My Valentine’s Day Massacre  
        -Robin Tetrault

In 1980 I began taking bellydancing lessons because I needed to exercise to keep my scoliosis under control and keep myself pain free.  Bellydancing has brought me many friends and gotten me through several of life’s ups and downs.  Little did I know what an important role it would play following surgery to remove a small breast cyst that was refusing to be aspirated.  Over the past thirteen years I have had several breast cysts aspirated and it had become a “ho hum” sort of occurrence for me so I was totally unprepared to find out that I had breast cancer.

Valentine’s Day has never been one of my favorite holidays, probably due to the fact that it has never lived up to my expectations.  February 14, 2003 was definitely the most awful Valentine’s Day that I have ever had – it was the day I heard the worst four words of my life - “you have breast cancer.”  Four words that have the power to turn your life upside down. 

My surgeon believes in balance and he immediately followed those awful words with five wonderful words - “you’re not going to die.”  Shocked and numb, I listened to a description of the type of cancer I had and what was to happen next.  God, family/friends and dance got me through the next 2˝ months. 

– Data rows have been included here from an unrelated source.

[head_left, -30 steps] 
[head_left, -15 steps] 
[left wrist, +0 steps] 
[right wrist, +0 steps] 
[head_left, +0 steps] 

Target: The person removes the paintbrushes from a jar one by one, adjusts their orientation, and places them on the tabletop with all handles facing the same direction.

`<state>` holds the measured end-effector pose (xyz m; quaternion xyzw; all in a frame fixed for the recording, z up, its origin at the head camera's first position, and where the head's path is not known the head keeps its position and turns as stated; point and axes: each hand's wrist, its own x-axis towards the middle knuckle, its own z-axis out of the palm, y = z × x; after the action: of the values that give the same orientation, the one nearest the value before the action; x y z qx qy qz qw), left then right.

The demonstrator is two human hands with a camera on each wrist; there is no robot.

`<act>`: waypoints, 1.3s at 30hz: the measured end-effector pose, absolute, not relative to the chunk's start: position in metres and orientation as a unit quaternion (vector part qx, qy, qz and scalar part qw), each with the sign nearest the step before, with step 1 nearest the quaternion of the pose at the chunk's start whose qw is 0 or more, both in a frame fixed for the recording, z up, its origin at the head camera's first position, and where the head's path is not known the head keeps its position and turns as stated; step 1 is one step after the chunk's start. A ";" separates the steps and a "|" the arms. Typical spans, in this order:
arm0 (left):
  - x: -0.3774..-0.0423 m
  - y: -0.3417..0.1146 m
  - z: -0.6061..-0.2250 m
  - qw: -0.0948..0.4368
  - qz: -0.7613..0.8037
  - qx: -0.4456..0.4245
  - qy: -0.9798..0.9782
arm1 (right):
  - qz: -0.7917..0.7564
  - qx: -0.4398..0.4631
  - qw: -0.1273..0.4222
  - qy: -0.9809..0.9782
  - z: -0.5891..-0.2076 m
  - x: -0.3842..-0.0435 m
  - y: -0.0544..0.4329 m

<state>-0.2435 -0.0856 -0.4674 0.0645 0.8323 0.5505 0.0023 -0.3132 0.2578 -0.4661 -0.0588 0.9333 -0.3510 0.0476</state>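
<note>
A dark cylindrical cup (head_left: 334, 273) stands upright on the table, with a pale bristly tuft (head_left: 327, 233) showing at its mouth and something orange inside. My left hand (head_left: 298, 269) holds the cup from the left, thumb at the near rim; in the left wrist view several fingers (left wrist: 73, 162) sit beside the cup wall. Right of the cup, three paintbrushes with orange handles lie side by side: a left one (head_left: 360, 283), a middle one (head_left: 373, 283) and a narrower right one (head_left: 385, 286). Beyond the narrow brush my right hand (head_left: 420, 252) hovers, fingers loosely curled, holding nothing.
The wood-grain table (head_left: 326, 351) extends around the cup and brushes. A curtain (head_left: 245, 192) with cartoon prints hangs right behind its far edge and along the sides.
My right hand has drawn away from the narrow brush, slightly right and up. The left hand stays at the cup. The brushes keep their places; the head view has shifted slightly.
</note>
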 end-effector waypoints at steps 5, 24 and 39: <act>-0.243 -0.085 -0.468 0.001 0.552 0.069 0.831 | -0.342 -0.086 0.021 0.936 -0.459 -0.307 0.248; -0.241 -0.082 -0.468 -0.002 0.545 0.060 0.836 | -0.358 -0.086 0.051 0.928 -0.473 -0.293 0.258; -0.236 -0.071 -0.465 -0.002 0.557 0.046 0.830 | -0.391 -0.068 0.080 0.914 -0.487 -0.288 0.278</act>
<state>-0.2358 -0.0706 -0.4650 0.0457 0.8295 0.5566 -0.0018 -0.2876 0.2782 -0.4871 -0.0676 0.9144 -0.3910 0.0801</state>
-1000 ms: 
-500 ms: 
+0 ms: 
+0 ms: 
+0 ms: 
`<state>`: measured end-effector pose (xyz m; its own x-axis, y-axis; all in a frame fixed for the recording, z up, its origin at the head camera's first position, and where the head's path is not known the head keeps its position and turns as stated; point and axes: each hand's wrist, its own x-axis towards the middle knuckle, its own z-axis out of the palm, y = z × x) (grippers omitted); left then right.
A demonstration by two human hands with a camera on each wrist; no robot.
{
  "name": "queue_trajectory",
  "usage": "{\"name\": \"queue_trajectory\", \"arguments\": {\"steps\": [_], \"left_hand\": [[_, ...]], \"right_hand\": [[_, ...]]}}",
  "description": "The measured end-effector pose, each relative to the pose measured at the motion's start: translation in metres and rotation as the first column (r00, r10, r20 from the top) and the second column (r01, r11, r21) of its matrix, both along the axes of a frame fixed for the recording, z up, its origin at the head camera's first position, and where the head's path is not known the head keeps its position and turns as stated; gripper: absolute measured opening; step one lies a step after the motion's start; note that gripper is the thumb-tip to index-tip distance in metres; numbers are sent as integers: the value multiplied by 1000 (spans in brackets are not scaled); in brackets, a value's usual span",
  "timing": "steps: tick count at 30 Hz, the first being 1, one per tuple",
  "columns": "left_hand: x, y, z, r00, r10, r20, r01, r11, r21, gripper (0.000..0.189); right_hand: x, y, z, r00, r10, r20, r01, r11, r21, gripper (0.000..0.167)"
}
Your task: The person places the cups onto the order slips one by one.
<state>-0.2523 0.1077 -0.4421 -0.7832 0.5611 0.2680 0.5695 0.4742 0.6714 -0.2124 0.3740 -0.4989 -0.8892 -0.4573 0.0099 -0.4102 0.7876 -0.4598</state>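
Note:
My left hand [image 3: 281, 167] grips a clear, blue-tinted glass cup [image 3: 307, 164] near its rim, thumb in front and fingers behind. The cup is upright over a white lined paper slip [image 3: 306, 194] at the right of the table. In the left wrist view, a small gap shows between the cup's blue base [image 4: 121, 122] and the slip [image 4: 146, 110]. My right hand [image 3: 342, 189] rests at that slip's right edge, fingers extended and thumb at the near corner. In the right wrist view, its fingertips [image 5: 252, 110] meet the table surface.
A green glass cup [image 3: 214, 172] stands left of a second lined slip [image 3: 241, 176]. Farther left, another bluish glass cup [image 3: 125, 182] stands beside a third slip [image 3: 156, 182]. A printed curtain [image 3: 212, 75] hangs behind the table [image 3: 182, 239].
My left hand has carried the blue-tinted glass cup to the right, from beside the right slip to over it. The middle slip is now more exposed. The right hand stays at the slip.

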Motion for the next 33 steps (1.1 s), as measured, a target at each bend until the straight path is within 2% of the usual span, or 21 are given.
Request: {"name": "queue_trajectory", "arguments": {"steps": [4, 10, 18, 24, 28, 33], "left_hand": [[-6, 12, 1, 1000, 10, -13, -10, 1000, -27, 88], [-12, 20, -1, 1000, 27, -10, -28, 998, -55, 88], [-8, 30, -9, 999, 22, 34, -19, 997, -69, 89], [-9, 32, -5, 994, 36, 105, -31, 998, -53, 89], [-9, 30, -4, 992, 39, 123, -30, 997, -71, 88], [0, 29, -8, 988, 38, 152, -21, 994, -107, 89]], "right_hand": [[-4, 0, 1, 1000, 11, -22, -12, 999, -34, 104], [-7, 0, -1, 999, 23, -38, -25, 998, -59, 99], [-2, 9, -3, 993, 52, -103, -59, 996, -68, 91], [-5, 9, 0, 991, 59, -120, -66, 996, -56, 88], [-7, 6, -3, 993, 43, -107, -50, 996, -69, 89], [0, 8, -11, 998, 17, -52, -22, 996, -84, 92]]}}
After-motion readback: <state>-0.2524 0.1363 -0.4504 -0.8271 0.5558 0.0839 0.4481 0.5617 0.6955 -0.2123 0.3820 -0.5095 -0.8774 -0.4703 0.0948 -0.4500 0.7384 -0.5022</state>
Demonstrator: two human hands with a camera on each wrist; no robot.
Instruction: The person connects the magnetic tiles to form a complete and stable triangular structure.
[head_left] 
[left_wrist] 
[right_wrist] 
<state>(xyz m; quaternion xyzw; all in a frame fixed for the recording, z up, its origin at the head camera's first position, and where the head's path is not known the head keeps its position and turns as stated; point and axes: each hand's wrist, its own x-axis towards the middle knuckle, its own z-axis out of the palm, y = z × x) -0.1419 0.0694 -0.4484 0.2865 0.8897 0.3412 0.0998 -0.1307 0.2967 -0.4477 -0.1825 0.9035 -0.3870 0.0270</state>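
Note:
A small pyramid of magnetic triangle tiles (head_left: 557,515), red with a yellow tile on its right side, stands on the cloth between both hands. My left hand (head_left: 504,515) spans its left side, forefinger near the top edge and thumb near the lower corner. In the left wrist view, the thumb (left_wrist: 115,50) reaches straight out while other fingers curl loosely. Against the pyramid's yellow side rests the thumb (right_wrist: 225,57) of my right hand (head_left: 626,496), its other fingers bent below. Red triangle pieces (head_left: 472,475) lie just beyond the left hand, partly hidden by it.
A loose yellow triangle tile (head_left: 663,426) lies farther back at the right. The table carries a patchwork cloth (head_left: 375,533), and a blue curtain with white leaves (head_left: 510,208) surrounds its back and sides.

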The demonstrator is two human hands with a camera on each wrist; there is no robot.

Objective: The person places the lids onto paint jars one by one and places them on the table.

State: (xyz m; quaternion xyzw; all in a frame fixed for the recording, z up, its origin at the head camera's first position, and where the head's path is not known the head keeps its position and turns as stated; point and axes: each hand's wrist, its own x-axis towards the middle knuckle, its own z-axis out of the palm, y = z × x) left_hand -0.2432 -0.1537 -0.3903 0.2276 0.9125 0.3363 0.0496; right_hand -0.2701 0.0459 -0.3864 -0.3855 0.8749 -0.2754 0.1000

Six and a half weeks of radiation began on March 6 and I was told that the biggest side effect would be fatigue.  I had planned to perform at Katina’s CNY Bellydance Festival that was scheduled for April 26, but decided not to since my last treatment was scheduled for April 21.  During the second week of treatment, I felt God suggesting that I dance cancer out of my life and I decided to perform at the festival.  My radiation therapist told me that I should forget about performing because I might not have the energy.  Many times, due to fatigue, I almost agreed.  Then, I would feel Him nudge me off the couch and into my dance studio and it always lifted my spirits and made me feel better physically.  I figured that this may not be my best performance, but it would definitely be my most meaningful one.

My mom, my friends and even my surgeon and his nurse came to the festival.  I began my performance wearing a pink survivor’s t-shirt over my costume.  As I removed the t-shirt and tossed it aside I knew that I had thrown breast cancer from my life.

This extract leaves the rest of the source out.